Length of the pendulum, *l* = 1.5 m

Mass of the bob = *m*

Energy dissipated = 5%

According to the law of conservation of energy, the total energy of the system remains constant.

__At the horizontal position:__

Potential energy of the bob, *E*_{P} = *m*g*l*

Kinetic energy of the bob, *E*_{K} = 0

Total energy = *m*g*l *… **(i)**

__At the lowermost point (mean position): __Potential energy of the bob, E_{P} = 0

Kinetic energy of the bob, *E*_{K} = (1/2)*mv*^{2}

Total energy *E*_{x} = (1/2)*mv*^{2} ....**(ii)**

As the bob moves from the horizontal position to the lowermost point, 5% of its energy gets dissipated.

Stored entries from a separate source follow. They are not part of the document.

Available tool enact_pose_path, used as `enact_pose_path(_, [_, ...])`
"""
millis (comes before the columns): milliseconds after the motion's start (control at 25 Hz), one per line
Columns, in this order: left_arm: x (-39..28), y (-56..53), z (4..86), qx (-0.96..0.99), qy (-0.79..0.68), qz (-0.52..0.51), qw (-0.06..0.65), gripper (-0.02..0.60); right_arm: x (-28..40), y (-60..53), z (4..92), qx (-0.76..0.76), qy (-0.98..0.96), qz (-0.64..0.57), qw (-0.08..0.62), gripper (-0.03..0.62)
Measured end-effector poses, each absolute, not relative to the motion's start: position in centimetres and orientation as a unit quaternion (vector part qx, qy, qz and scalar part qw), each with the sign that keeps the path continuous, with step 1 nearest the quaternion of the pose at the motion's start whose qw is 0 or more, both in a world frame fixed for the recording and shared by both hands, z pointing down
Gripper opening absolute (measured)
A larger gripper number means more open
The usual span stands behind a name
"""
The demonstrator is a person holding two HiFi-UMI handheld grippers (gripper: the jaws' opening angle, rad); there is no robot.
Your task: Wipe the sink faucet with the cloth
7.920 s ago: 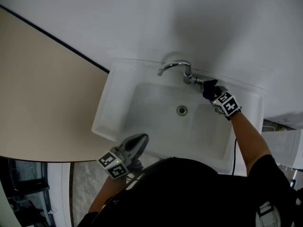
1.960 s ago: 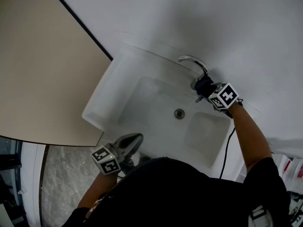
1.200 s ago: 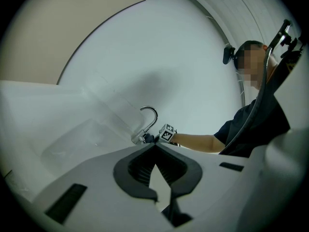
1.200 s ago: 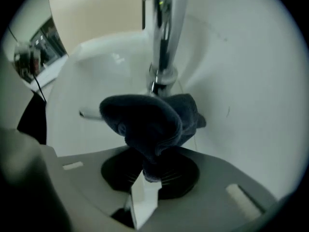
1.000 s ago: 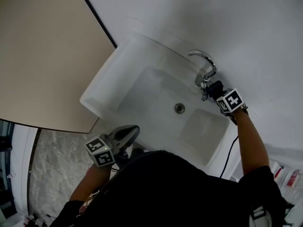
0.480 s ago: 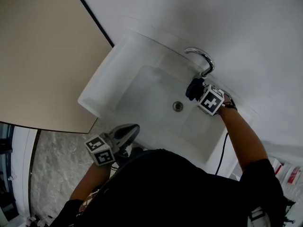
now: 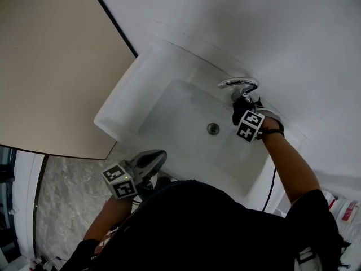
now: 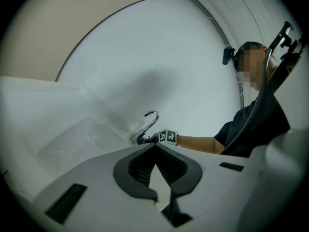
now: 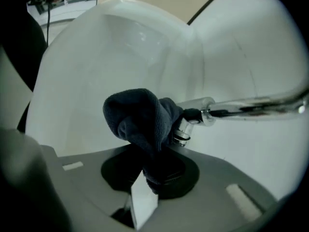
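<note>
Your right gripper (image 7: 244, 113) sits right of centre in the head view, over the back rim of the white sink (image 7: 121, 103), pointing steeply down; its jaws pinch a dark cloth (image 7: 240, 103), bunched into a rounded wad that sticks out past the tips; in the right gripper view the wad fills the middle of the frame and lies against the chrome fitting at the foot of the faucet (image 7: 238, 83), whose spout runs off to the right edge of that view; in the head view the spout reads as a short curved chrome arc just above the cloth, close to the white wall (image 7: 254, 21); the drain (image 7: 212, 129) is left of and a little below your marker cube, in the basin floor. Your left gripper (image 7: 159, 154) is at lower left of the head view, near the front rim of the sink, well apart from the faucet; its jaws are pressed together with nothing between them; its own view looks across the basin at the faucet and your right forearm (image 8: 198, 141). A beige panel (image 7: 51, 66) fills the upper left; grey mottled floor (image 7: 67, 208) shows at lower left.
</note>
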State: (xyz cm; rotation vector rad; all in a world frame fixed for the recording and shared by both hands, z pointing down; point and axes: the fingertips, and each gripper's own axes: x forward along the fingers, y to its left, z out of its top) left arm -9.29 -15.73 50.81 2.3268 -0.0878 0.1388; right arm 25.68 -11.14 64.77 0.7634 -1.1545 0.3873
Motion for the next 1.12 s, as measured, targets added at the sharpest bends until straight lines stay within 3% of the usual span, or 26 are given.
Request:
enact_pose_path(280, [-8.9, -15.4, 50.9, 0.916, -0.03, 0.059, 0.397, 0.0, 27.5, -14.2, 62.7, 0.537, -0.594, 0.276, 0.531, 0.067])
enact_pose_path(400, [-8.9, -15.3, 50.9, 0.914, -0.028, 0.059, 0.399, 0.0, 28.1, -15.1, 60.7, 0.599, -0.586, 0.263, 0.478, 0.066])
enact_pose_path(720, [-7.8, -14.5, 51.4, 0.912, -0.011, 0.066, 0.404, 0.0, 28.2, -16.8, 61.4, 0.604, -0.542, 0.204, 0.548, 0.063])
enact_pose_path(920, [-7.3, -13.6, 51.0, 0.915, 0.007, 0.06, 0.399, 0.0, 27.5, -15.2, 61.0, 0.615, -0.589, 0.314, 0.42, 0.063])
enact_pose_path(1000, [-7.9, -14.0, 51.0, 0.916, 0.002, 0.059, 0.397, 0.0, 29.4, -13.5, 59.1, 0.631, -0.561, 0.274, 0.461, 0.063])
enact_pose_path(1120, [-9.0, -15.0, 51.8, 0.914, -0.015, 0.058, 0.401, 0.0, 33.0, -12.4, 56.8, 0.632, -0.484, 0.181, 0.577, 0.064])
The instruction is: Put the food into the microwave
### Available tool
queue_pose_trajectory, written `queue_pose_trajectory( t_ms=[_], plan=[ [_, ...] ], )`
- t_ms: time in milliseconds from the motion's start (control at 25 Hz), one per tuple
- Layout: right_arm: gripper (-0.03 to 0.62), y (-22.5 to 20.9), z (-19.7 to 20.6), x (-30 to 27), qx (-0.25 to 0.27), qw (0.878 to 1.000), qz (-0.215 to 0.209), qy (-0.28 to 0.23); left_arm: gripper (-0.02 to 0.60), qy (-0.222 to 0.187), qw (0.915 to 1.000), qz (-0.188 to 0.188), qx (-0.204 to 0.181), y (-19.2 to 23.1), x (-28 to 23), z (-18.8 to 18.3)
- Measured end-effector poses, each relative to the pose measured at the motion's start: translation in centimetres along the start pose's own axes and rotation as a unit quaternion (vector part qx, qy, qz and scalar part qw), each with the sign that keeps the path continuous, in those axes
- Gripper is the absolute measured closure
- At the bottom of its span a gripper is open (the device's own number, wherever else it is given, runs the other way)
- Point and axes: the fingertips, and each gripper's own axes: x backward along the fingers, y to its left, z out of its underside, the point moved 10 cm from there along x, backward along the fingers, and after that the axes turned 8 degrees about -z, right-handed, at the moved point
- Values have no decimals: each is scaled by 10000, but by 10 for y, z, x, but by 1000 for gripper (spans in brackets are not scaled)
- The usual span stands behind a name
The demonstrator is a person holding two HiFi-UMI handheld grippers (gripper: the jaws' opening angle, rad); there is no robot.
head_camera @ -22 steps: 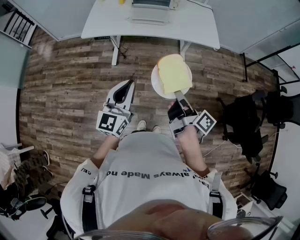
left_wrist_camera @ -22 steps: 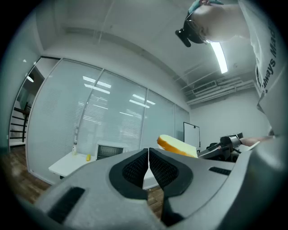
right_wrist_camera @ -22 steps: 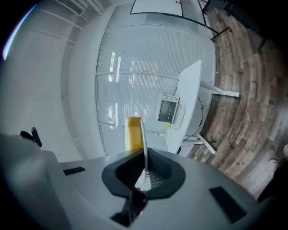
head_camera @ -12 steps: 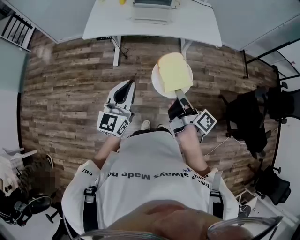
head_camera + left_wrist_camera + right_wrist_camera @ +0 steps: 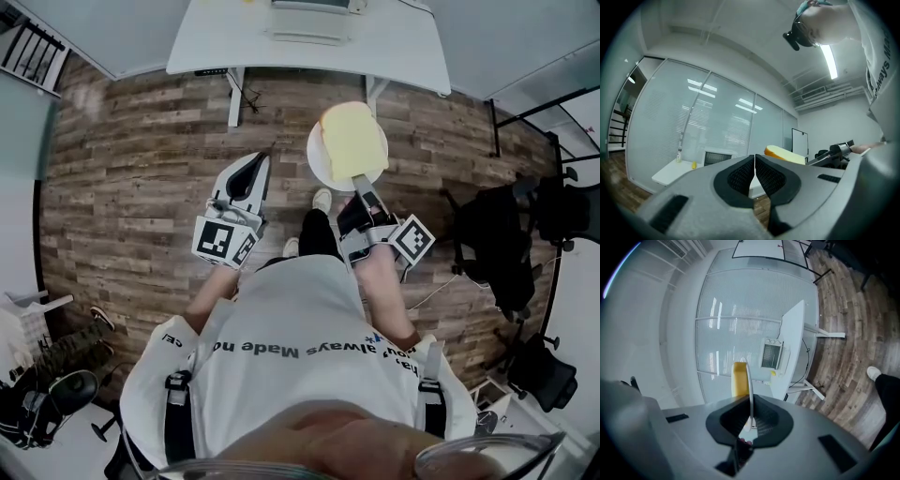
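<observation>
Right tool (image 5: 360,185) is clenched on the rim of a plate (image 5: 315,161), carried level over the floor (image 5: 141,169) so the bread (image 5: 354,141) on it will not slide. Left tool (image 5: 251,171) is pinched together, empty. Microwave (image 5: 306,21) sits on the bench (image 5: 403,56) ahead.

We log an office. Wood-plank floor (image 5: 131,169); a white worktop (image 5: 394,52) at the far side carries a microwave (image 5: 770,354), backed by a glazed partition wall (image 5: 670,117) with blinds. Dark office chairs (image 5: 539,375) stand at right. Also a whiteboard (image 5: 800,142) and a ceiling strip light (image 5: 830,58).
</observation>
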Motion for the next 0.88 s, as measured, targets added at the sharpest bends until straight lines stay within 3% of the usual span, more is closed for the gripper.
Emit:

The total energy at the lowermost point is equal to 95% of the total energy at the horizontal point, i.e.,

(1/2)*mv*^{2} = (95/100) *mgl*

∴ *v* = (2 × 95 × 1.5 × 9.8 / 100)^{1/2}

= 5.28 m/s

#### Solution 2

On releasing the bob of pendulum from horizontal position, it falls vertically downward by a distance equal to length of pendulum i.e., h = l = 1.5 m .

As 5% of loss in P.E. is dissipated against air resistance, the balance 95% energy is transformed into K.E. Hence,

`1/2mv^2 = 95/100 xx mgh`

`=>v = sqrt(2xx95/100 xx gh) = sqrt((2xx95xx9.8xx15)/100) = 5.3 ms^(-1)`